● Activity
Copy word for word, please, the lines of the entries below running from the one containing "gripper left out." to the one containing "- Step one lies", both ends included.

● Supplied records
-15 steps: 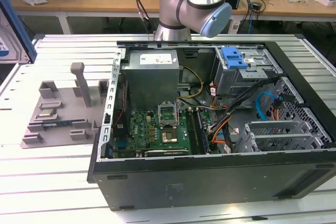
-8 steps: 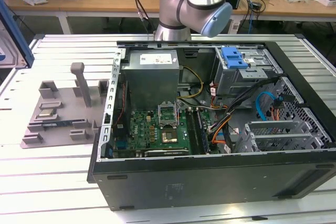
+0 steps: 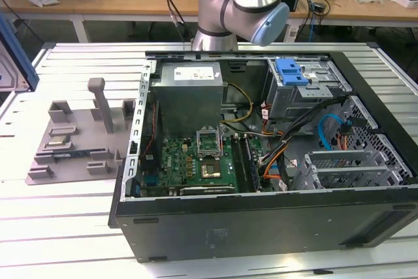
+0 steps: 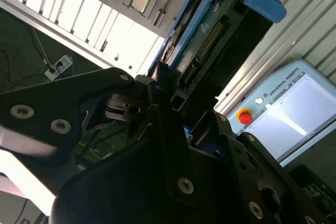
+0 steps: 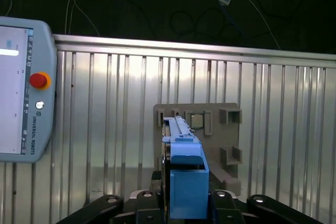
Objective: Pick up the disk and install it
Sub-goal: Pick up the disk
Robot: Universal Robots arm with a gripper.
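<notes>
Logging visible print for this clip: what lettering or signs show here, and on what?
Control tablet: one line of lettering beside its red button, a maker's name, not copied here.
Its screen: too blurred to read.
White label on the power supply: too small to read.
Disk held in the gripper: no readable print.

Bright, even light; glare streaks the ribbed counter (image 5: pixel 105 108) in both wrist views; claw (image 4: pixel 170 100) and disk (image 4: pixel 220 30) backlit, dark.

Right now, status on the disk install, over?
Gripper jaws shut on the disk. Disk in the air above the table, not yet in the case. Grey stand and teach pendant lie beyond it, apart.
</notes>
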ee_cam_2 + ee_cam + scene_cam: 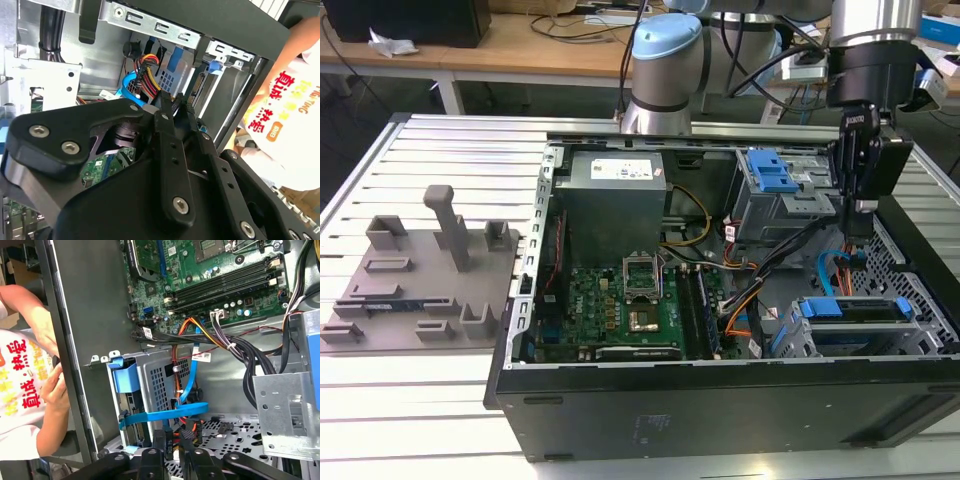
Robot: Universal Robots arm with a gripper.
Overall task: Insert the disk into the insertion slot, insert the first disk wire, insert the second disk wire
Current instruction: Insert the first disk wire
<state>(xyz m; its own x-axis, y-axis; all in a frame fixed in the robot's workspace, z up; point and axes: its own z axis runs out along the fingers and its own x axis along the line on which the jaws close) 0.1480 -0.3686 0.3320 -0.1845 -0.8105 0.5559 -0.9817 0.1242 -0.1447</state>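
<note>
Disk (pixel 855 309) inside the insertion slot (pixel 788 336).

The open case (pixel 720 410) lies on its side on the slatted table (pixel 420 420). The arm (pixel 665 70) comes in from behind. The gripper (pixel 861 228) hangs upright over the case's end at the exterior view's right, just above some orange and blue wires (pixel 842 272). Below them the disk (pixel 855 309) sits in the slot (pixel 790 340), its blue frame showing. The taller bay (pixel 770 185) stands behind. A grey fixture (pixel 420 270) lies on the table beside the case, at the exterior view's left.
</note>
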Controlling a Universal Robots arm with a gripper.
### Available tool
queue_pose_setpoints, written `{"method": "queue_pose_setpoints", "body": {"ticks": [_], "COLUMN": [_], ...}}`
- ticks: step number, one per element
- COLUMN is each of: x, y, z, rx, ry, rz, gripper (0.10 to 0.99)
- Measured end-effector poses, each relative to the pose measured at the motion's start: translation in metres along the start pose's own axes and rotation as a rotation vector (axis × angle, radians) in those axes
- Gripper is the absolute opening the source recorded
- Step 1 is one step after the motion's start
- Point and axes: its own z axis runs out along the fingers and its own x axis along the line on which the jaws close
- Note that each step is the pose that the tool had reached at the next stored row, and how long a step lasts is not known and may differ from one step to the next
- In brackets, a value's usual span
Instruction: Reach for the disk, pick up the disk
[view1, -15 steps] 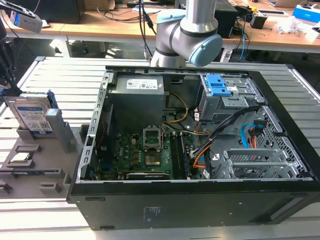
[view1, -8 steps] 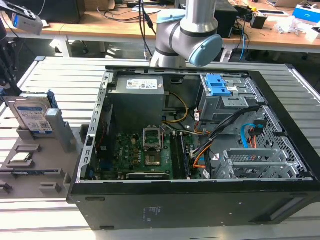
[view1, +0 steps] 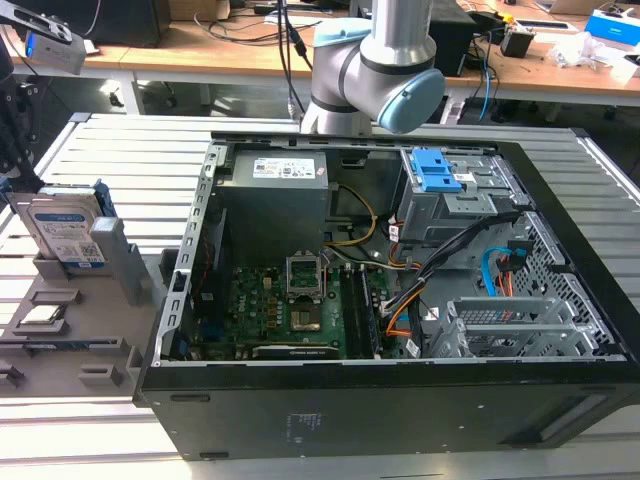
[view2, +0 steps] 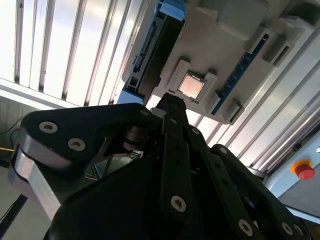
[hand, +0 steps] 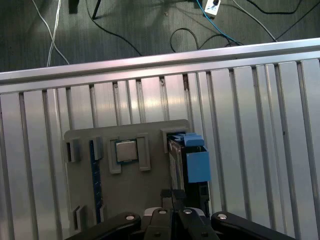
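The disk (view1: 64, 232) stands on edge in a slot of the grey holder (view1: 60, 330), on the exterior view's left. It is silver, with a white-and-blue label and blue side rails. In the first wrist view I look down on the disk's thin top edge (hand: 176, 157) and its blue rail (hand: 196, 165). My gripper (hand: 172, 194) hangs above the holder, close beside the disk and apart from it, shut with nothing between its fingers. The second wrist view has the gripper (view2: 171, 102) pointing at the holder next to the disk's dark edge (view2: 155, 50).
A small square silver chip (hand: 126, 150) sits in a pocket of the holder beside the disk. An open black computer case (view1: 400, 300) lies on the slatted metal table (view1: 130, 160) at the exterior view's right. A red button (view2: 304, 170) stands off the table.
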Motion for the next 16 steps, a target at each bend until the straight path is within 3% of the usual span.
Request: {"method": "queue_pose_setpoints", "body": {"ticks": [4,7,8,11,13,14,15,16], "x": [0.0,0.0,0.0,0.0,0.0,-0.0003,-0.0014,-0.0068], "y": [0.0,0.0,0.0,-0.0001,-0.0001,-0.0001,-0.0001,0.0007], "z": [0.0,0.0,0.0,0.0,0.0,0.0001,0.0001,0.0], "rx": [0.0,0.0,0.0,0.0,0.0,0.0,0.0,0.0], "ry": [0.0,0.0,0.0,0.0,0.0,-0.0001,-0.0002,0.0], "rz": [0.0,0.0,0.0,0.0,0.0,0.0,0.0,0.0], "gripper": [0.114,0.294,0.294,0.537,0.537,0.6,0.6,0.6]}}
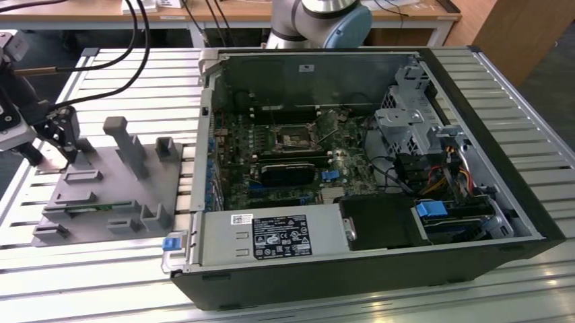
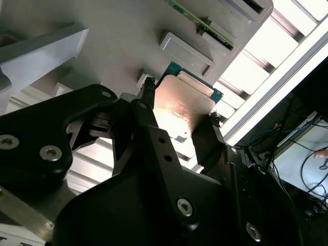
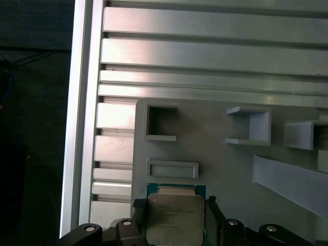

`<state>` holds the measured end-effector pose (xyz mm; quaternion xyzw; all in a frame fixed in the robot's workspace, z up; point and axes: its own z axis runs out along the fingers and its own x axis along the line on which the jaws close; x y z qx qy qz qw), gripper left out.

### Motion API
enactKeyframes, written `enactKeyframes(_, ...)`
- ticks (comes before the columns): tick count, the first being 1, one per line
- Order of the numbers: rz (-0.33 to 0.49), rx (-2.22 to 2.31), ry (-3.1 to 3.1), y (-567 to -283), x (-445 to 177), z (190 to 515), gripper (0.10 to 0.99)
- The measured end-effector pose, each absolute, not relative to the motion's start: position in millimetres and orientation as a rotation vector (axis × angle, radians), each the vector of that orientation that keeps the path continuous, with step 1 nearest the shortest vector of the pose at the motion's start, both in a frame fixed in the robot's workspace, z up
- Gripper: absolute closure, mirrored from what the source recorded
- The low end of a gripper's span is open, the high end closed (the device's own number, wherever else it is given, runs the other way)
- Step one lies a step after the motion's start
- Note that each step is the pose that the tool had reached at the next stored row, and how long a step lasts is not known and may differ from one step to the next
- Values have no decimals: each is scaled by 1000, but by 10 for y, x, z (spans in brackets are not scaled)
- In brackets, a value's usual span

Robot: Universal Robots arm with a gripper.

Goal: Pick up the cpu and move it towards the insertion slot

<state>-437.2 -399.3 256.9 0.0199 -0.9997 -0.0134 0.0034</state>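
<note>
black claw (image 2: 181, 101) clasping cpu (image 3: 174, 218), flat silvery square

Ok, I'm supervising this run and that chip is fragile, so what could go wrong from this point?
The gripper pinches the cpu only by two opposite edges, so it could tilt or slip out. The grey fixture posts stand close beside it in the exterior view and might snag the gripper. The insertion slot lies inside the computer case, whose side wall the chip could strike.
</note>
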Motion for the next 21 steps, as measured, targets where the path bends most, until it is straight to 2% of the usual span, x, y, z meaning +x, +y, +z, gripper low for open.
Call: enactKeyframes(21, -42, 62, -3134, -3993, -4372, 2610, 545)
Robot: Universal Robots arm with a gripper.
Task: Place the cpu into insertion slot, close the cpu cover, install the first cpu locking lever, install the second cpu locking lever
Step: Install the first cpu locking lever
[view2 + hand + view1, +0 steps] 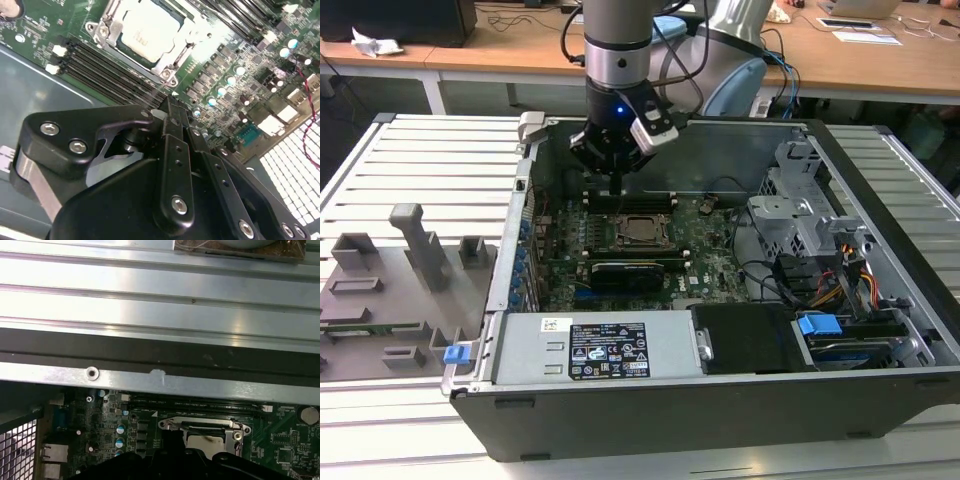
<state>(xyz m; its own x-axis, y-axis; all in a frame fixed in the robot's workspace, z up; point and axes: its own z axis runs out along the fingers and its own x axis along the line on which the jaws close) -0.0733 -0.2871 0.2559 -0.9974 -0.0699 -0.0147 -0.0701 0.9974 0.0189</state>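
Note:
The cpu lies flat in the insertion slot on the green board, silvery face up. The cpu cover is down around it as a metal frame, and its far rim shows in the first wrist view. My gripper hangs just above the board beside the socket's back edge, near the long memory slots. Its fingers are pressed together with nothing between them. I cannot tell how the locking levers stand.
Black memory slots run beside the socket. A long black card sits in front of it. The power supply, drive cage and cables crowd the case. A grey fixture tray lies outside on the exterior view's left.

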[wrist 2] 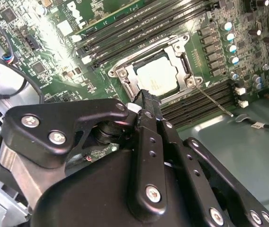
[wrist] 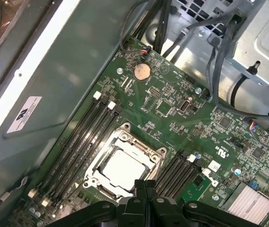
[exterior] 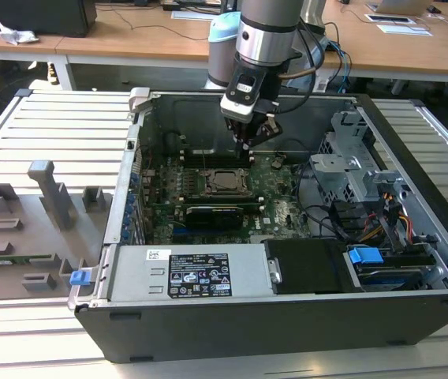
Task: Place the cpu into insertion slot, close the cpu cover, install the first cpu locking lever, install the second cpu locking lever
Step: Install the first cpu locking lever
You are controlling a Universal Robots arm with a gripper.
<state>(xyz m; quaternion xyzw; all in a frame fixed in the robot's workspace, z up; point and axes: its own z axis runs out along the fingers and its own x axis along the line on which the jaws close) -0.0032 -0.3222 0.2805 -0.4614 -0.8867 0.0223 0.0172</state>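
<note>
The cpu (exterior: 222, 180) lies flat in the insertion slot (exterior: 222, 192) on the green board inside the open computer case. Its silver top shows through the window of the cpu cover (wrist 2: 125, 78), which lies down over it; in the first wrist view the cpu (wrist: 125, 168) sits inside the same cover frame (wrist: 146, 149). A thin metal locking lever (wrist 2: 213, 100) runs out from the socket's corner beside the memory slots. My gripper (exterior: 253, 148) hangs just above and behind the socket, its black fingertips (wrist: 144, 185) pressed together, shut on nothing.
Long black memory slots (wrist: 85, 137) flank the socket on both sides. Cables and a grey drive cage (exterior: 350, 170) fill the case's right side in the exterior view. A power supply (exterior: 196, 272) lies at the front. Grey fixtures (exterior: 50, 193) stand on the exterior view's left.
</note>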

● Response box
`<state>` holds the measured end-effector pose (xyz mm; quaternion xyzw; all in a frame fixed in the robot's workspace, z up; point and axes: its own z axis runs out along the fingers and its own x axis along the line on which the jaws close; x y z qx qy qz qw), gripper left out.

### Motion API
enactKeyframes, written `enactKeyframes(_, ...)`
- ticks (comes before the columns): tick count, the first being 1, one per line
- Order of the numbers: rz (-0.33 to 0.49), rx (-2.22 to 2.31), ry (-3.1 to 3.1), y (-567 to -283), x (-445 to 177), z (190 to 515), gripper (0.10 to 0.99)
- The measured end-effector pose, each absolute, not relative to the motion's start: position in millimetres and orientation as a rotation vector (axis × angle, radians), each the vector of that orientation that keeps the path continuous, with step 1 nearest the shortest vector of the pose at the motion's start, both in a frame fixed in the robot's workspace, z up
- Gripper: absolute closure, mirrored from what the source recorded
- The low end of a gripper's span is open, the high end closed (the device's own number, wherever else it is given, runs the other way)
- Step one lies a step after the motion's start

This output requires nothing more.